» Data shown
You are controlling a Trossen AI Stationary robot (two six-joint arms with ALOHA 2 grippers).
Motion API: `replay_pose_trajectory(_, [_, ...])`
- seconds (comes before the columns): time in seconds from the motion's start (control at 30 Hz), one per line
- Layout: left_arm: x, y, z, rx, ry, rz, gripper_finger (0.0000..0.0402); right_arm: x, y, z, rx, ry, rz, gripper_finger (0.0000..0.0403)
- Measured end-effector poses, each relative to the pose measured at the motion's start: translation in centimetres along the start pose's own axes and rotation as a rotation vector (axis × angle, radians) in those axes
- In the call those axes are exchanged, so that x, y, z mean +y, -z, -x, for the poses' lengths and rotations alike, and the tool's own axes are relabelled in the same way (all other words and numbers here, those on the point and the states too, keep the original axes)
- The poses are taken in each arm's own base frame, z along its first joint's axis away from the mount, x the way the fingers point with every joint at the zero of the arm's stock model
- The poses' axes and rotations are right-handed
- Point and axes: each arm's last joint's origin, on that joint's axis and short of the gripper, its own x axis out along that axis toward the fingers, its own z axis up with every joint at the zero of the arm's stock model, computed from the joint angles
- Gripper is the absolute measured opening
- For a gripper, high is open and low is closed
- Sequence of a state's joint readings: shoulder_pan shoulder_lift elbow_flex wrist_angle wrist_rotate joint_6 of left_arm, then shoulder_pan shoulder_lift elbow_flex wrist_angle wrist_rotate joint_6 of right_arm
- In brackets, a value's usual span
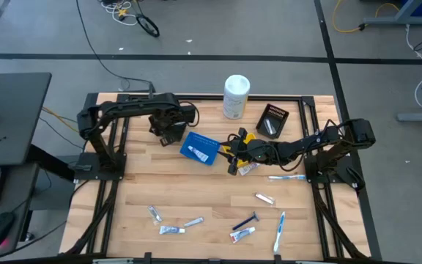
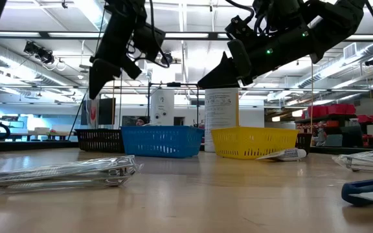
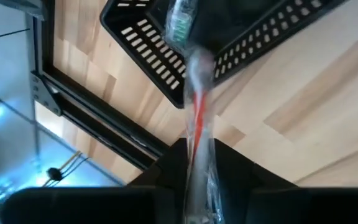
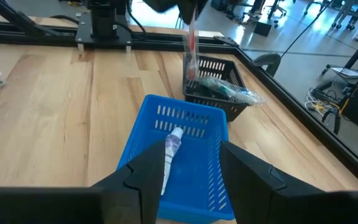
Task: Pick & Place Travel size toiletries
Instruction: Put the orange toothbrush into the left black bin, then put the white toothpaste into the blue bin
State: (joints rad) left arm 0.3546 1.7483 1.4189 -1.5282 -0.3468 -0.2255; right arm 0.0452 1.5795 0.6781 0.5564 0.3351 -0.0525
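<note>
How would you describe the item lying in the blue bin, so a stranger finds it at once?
Start from the wooden table, then find the blue bin near its middle, beside the yellow one. Inside lies a small white tube, the only item there; other toiletries lie loose on wood.

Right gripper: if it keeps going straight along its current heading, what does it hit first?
Most likely the blue bin: the right gripper, fingers apart, points straight into it, where a small white tube already lies. The black bin sits beyond. Depth is uncertain, so it may pass above the near rim.
</note>
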Motion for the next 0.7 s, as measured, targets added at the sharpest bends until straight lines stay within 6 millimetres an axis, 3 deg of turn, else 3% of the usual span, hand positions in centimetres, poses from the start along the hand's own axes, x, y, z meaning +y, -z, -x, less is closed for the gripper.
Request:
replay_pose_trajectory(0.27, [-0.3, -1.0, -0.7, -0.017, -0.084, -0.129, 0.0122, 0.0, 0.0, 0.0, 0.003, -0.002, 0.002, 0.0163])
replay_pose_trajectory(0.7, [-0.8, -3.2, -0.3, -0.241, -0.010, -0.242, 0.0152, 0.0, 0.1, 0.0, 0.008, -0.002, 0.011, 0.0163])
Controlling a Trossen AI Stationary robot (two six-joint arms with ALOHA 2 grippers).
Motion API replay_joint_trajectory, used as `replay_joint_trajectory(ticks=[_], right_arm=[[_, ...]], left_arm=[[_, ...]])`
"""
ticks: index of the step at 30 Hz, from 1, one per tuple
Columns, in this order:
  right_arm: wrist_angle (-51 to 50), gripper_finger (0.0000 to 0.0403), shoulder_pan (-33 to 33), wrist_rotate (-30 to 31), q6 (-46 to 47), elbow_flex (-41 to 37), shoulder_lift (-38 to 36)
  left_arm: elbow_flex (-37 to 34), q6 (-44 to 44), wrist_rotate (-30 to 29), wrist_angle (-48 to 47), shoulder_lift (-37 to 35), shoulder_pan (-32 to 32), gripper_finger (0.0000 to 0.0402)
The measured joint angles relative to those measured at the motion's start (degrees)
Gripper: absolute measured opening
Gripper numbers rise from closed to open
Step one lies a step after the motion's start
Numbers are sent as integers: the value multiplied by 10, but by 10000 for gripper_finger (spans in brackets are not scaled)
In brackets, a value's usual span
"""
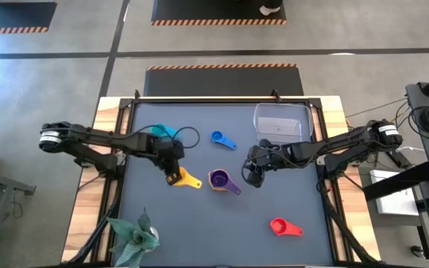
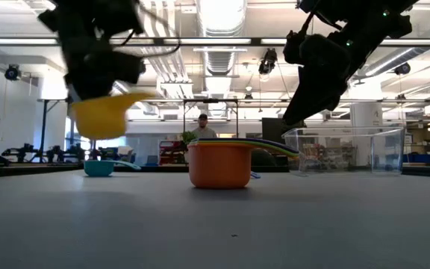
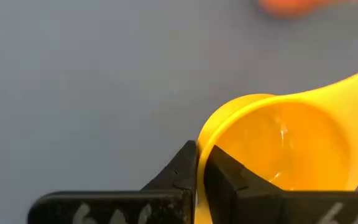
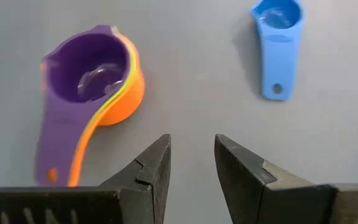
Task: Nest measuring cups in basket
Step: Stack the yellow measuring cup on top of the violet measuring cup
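Note:
My left gripper is shut on the yellow cup, held above the mat left of the stack. The stack has the purple cup nested in green and orange ones; it rests on its base at the mat's centre. My right gripper hangs open above the mat, right of the stack. The blue cup lies toward the far side, the teal cup far left, the red cup near right. The clear basket stands at the far right. My left gripper pinches the yellow cup's wall at the rim, one finger inside the bowl and one outside. The cup is lifted clear of the mat, its handle pointing toward the stack.
A green paper-like plant stands at the near left corner. The dark mat has bare room along its near side. A black cable loop lies by the teal cup. A person is far behind the table.

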Motion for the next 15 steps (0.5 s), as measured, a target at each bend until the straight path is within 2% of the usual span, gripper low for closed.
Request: replay_joint_trajectory(ticks=[6,15], right_arm=[[-1,114,-18,2,0,0,0],[-3,114,-25,0,10,0,0]], left_arm=[[97,52,-30,1,52,0,1],[198,71,-18,41,182,1,0]])
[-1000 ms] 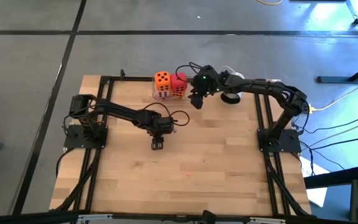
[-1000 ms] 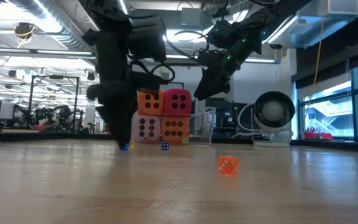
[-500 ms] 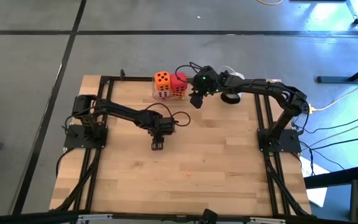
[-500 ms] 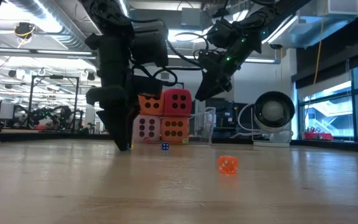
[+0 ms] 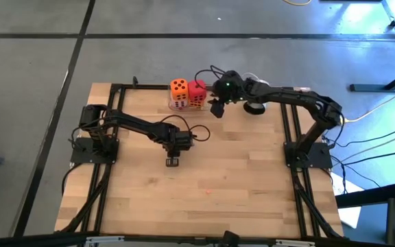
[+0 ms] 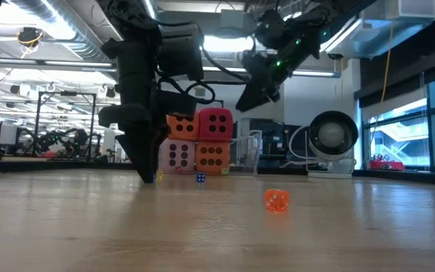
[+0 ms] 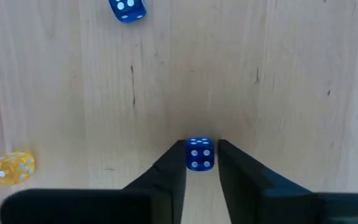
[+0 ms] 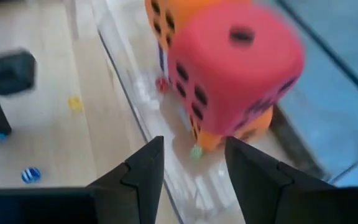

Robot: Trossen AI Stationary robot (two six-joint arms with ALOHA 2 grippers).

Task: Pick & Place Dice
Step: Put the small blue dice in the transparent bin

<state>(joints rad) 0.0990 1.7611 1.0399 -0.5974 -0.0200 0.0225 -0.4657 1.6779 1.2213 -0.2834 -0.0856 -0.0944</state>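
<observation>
Four big dice are stacked two on two in a clear tray point(image 8: 135, 87) at the table's far edge: a red die point(image 6: 216, 125) and an orange die point(image 6: 181, 126) on a pale pink die point(image 6: 178, 155) and an orange die point(image 6: 212, 156). My left gripper point(image 5: 173, 162) points down at mid-table, shut on a small blue die point(image 7: 199, 154). My right gripper point(image 5: 216, 110) hovers open beside the red die point(image 8: 235, 59), with nothing between its fingers. My left gripper has the small blue die's two opposite sides point(image 7: 190, 155) between its fingertips point(image 7: 176, 163). The fingers come from above, pointing steeply down. The die rests on the table, a six-pip face toward the wrist camera.
Other small dice lie loose on the wood: a blue one point(image 7: 127, 9), a yellow one point(image 7: 11, 168) and an orange one point(image 6: 276, 200) nearer the front. A round white device point(image 6: 333, 136) stands at the far right. Black frame rails point(image 5: 290, 130) run along the table's sides.
My left gripper's fingers have closed in on the small blue die, which has stayed where it was on the table.
</observation>
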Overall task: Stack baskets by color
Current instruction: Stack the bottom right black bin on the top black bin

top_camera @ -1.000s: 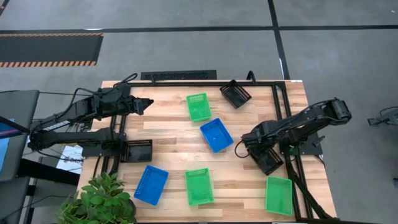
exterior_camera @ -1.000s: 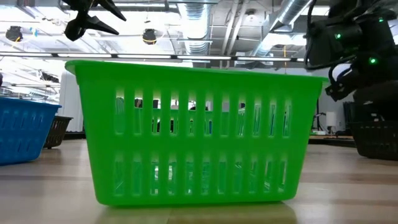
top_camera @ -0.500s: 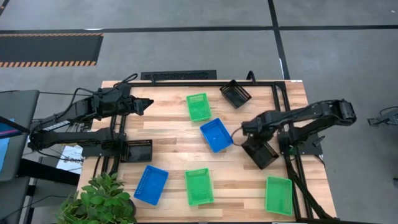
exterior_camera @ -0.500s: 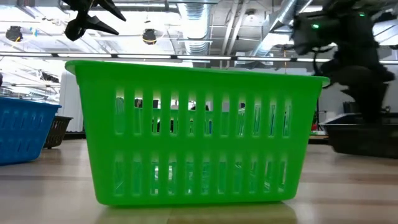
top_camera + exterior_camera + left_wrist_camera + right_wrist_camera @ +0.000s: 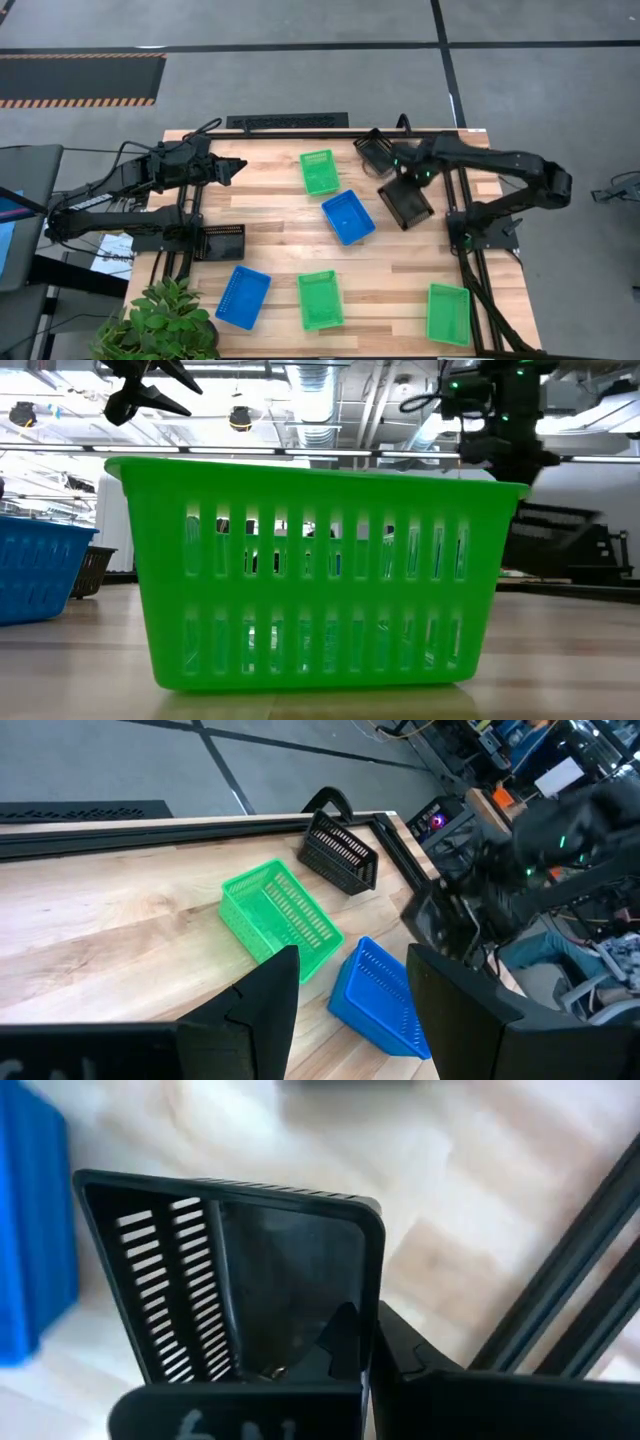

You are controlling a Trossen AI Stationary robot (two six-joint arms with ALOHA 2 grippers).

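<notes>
Carried black basket (image 5: 405,202) now farther back, clamped in right gripper (image 5: 398,183); three green, two blue, two black.

In the low view, the near green basket (image 5: 315,575) fills the centre and hides most of the tabletop (image 5: 560,660) behind it. A blue basket (image 5: 40,570) is cut off by the frame's left edge, and a black basket (image 5: 92,572) shows only as a sliver behind it. At the right, the carried black basket (image 5: 560,545) is smeared by motion, its mesh unreadable.

In the right wrist view, that basket (image 5: 230,1280) is cut off at the frame's bottom, and another blue basket (image 5: 30,1230) is cropped at the left edge.

In the left wrist view, the right arm (image 5: 540,850) is a dark blur.

In the high view, a potted plant (image 5: 160,325) runs off the bottom edge.
</notes>
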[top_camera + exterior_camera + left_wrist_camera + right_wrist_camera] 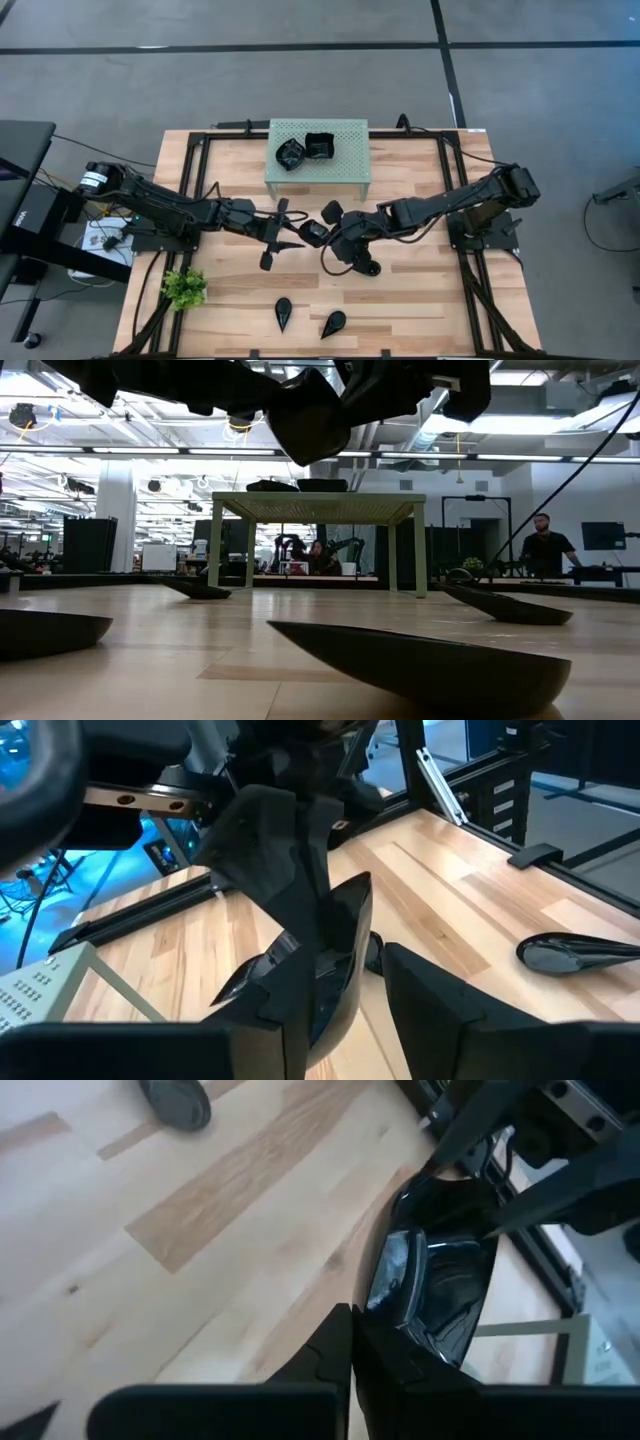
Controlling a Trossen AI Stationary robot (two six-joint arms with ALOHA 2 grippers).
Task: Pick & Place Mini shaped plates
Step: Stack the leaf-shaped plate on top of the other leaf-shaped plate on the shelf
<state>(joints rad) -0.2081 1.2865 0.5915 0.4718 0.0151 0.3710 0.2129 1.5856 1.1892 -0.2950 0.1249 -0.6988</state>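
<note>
A glossy black mini plate (315, 232) hangs in the air at mid-table between the two grippers. My right gripper (328, 234) is shut on it. My left gripper (292, 238) is open, and in the left wrist view its fingers (430, 1005) stand on either side of the plate (342, 955); I cannot tell whether one of them touches it. Two more plates (290, 153) lie on the mint-green rack (345, 165). Others rest on the table: one (332, 211) by the rack, a round one (372, 267), and two teardrops (283, 313) near the near edge. My right gripper pinches the plate at its rim (430, 1190) between the two fingers, with one pad (400, 1275) on the glossy inner face. It reaches in from the table's right, slanting down. The plate is lifted clear of the table and stands tilted on edge.
A small green plant (183, 288) stands at the near left. In the low view several plates lie close by (430, 660), with the rack (320, 505) behind. Black frame rails (455, 190) run along the table's sides. People stand in the room beyond.
</note>
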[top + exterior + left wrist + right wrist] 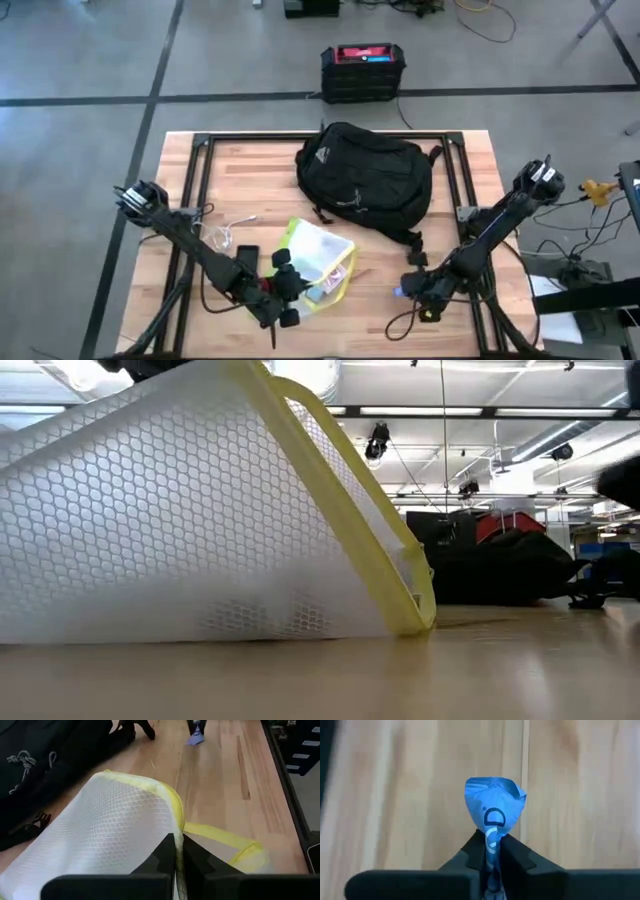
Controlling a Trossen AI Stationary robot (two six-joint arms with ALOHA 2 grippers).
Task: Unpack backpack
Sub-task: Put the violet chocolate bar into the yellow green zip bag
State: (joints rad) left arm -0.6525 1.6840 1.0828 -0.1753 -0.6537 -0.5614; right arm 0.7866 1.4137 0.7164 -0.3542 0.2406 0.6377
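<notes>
From my overhead camera I see the backpack (365, 180) lying flat on the far half of the wooden table (470, 300), near the middle, with its straps trailing toward the right arm. Nearer to me, a white mesh pouch with yellow trim (318, 262) lies just in front of it, and the left gripper (284, 288) sits at that pouch's near edge. The right gripper (412, 292) is low over the table on the right, with a small blue item (399, 292) at its tip. A black box with a red top (362, 71) stands on the floor beyond the table.

At table height, the mesh pouch (200, 520) fills most of my picture, tented upward; the backpack (500, 565) is a dark mound behind it.

On my left wrist camera, the fingers (165, 857) are pinched together on the pouch's yellow edge (175, 810).

On my right wrist camera, the fingers (512, 855) are clamped on a blue wrapper (494, 807) above the bare wood.
</notes>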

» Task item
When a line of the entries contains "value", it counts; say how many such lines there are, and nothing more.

» Reply
3